Que d’incidents pittoresques escamotés en quelques lignes, que d’hommes rencontrés dont l’originalité perce à travers la sèche brièveté de ses mentions, sans qu’il croie à propos de nous en offrir un croquis. Il abandonne presque toujours le réel, le concret, la vie pour ses déductions, ou ses méditations philosophiques, hélas ! Et pourtant il ne manque pas de dons : s’il se laisse aller, s’il oublie ses ambitions, la scène s’anime, la conversation se fait vive, les êtres prennent une consistance et une physionomie. Parfois son extrême naïveté d’écrivain (l’homme n’est point naïf quoi qu’on en ait pu dire) rejoint le raffinement du moins ingénu de nos contemporains. On pourrait le soupçonner de procédés. Il entremêle caractères physiques et moraux dans un lacis où l’auteur de Suzanne et le Pacifique semble annoncé.

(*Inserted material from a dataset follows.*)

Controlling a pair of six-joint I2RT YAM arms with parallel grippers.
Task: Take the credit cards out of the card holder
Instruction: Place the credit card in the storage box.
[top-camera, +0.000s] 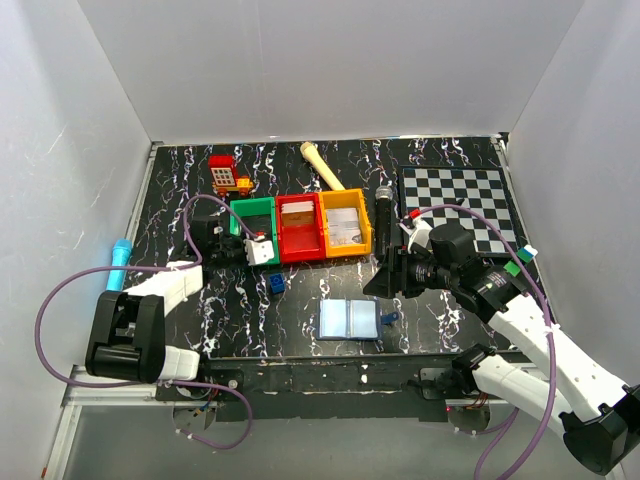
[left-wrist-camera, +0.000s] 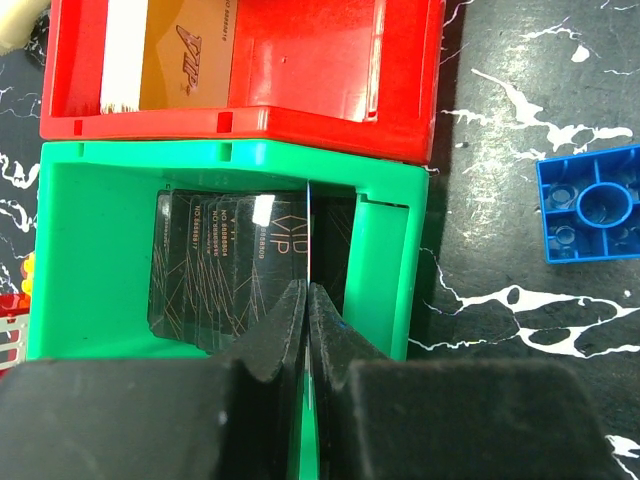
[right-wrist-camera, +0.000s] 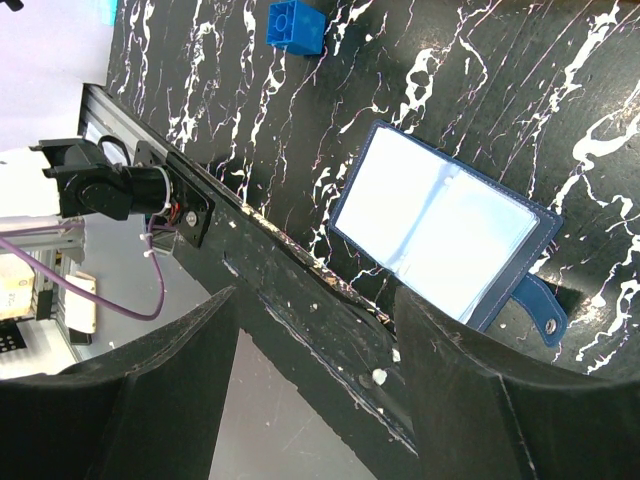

La langue dans laquelle il écrit a été dommageable à la diffusion de son œuvre : c’était celle que lui imposaient les idées régnantes dans son milieu. Le latin était alors l’instrument général de l’expression des idées scientifiques ; pendant longtemps encore il allait rester le moyen le plus commode de propager livres et idées à travers toute l’Europe. Mais les cercles où il était en usage, répandus dans l’espace, enfermaient un public toujours plus restreint. Rares sont les œuvres latines modernes qui n’ont pas été condamnées à un demi-oubli, lorsque leur contenu idéologique n’en imposait pas la connaissance et n’en provoquait pas des traductions renouvelées d’âge en âge. Elles n’avaient point la puissante source de rajeunissement continuel que constitue l’école : être classique est encore pour un écrivain le plus sûr moyen de survivre, mais y a-t-il des classiques latins du xvie siècle ? En fût-il même, Cardan n’aurait pu atteindre à cet honneur, tant son style est terne, confus, obscur, son vocabulaire abstrait, pauvre, plein d’impropriétés venues du jargon médical ou scolastique. Il n’avait pas dédaigné parfois de recourir à l’idiome vulgaire. Ce fut seulement pour composer de ces recueils plaisants qui l’occupaient pendant « le temps de sa réfection corporelle », et qui sont aujourd’hui perdus[1].

  1. Voir chap. XLV, note 4. Les volumes II et IV de ses œuvres complètes contiennent quelques pages d’un caractère assez différent, écrites en italien. Si elles sont bien de lui, leur style pourrait nous faire regretter davantage qu’il n’ait pas écrit plus souvent dans sa langue maternelle.